A note on Neuberger's double pass algorithm

TL;DR

The paper analyzes Neuberger's double-pass algorithm for computing $R(H^2)\,Y$ to approximate $(H^2)^{-1/2}Y$ in the overlap Dirac operator framework. It proves that the double pass has a flop count $F_2$ essentially independent of the degree $n$ of the rational approximation when the lattice volume is large, enabling high-precision results with large $n$ at negligible extra cost. It identifies thresholds $n_T$ (about $12$–$25$ on common platforms) where the double pass becomes faster than the single pass, and a larger $n_F$ (≈$59$ in their tests) where the double pass is advantageous in CPU time.

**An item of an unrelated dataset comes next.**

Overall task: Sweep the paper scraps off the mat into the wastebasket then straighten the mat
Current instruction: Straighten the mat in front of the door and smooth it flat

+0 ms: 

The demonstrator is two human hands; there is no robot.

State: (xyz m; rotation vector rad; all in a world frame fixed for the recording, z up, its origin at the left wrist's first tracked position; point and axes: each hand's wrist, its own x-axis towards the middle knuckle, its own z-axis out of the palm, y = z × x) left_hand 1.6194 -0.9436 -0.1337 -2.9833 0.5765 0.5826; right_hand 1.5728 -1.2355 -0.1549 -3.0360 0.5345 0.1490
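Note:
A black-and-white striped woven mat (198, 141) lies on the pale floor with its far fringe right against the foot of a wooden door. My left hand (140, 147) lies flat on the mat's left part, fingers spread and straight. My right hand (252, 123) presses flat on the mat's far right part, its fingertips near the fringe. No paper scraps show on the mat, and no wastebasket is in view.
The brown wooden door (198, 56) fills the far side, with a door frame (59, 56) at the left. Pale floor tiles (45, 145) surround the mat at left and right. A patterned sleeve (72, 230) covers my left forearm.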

Numerical tests across architectures corroborate the theory, showing substantial speedups around 25–31% at moderate $n$, and demonstrating that the double pass preserves chiral symmetry without significant cost as $n$ grows, making it a favorable method for lattice QCD computations that require accurate sign-function evaluations.

Abstract

We analyze Neuberger's double pass algorithm for the matrix-vector multiplication R(H).Y (where R(H) is (n-1,n)-th degree rational polynomial of positive definite operator H), and show that the number of floating point operations is independent of the degree n, provided that the number of sites is much larger than the number of iterations in the conjugate gradient. This implies that the matrix-vector product $ (H)^{-1/2} Y \simeq R^{(n-1,n)}(H) \cdot Y $ can be approximated to very high precision with sufficiently large n, without noticeably extra costs. Further, we show that there exists a threshold $ n_T $ such that the double pass is faster than the single pass for $ n > n_T $, where $ n_T \simeq 12 - 25 $ for most platforms.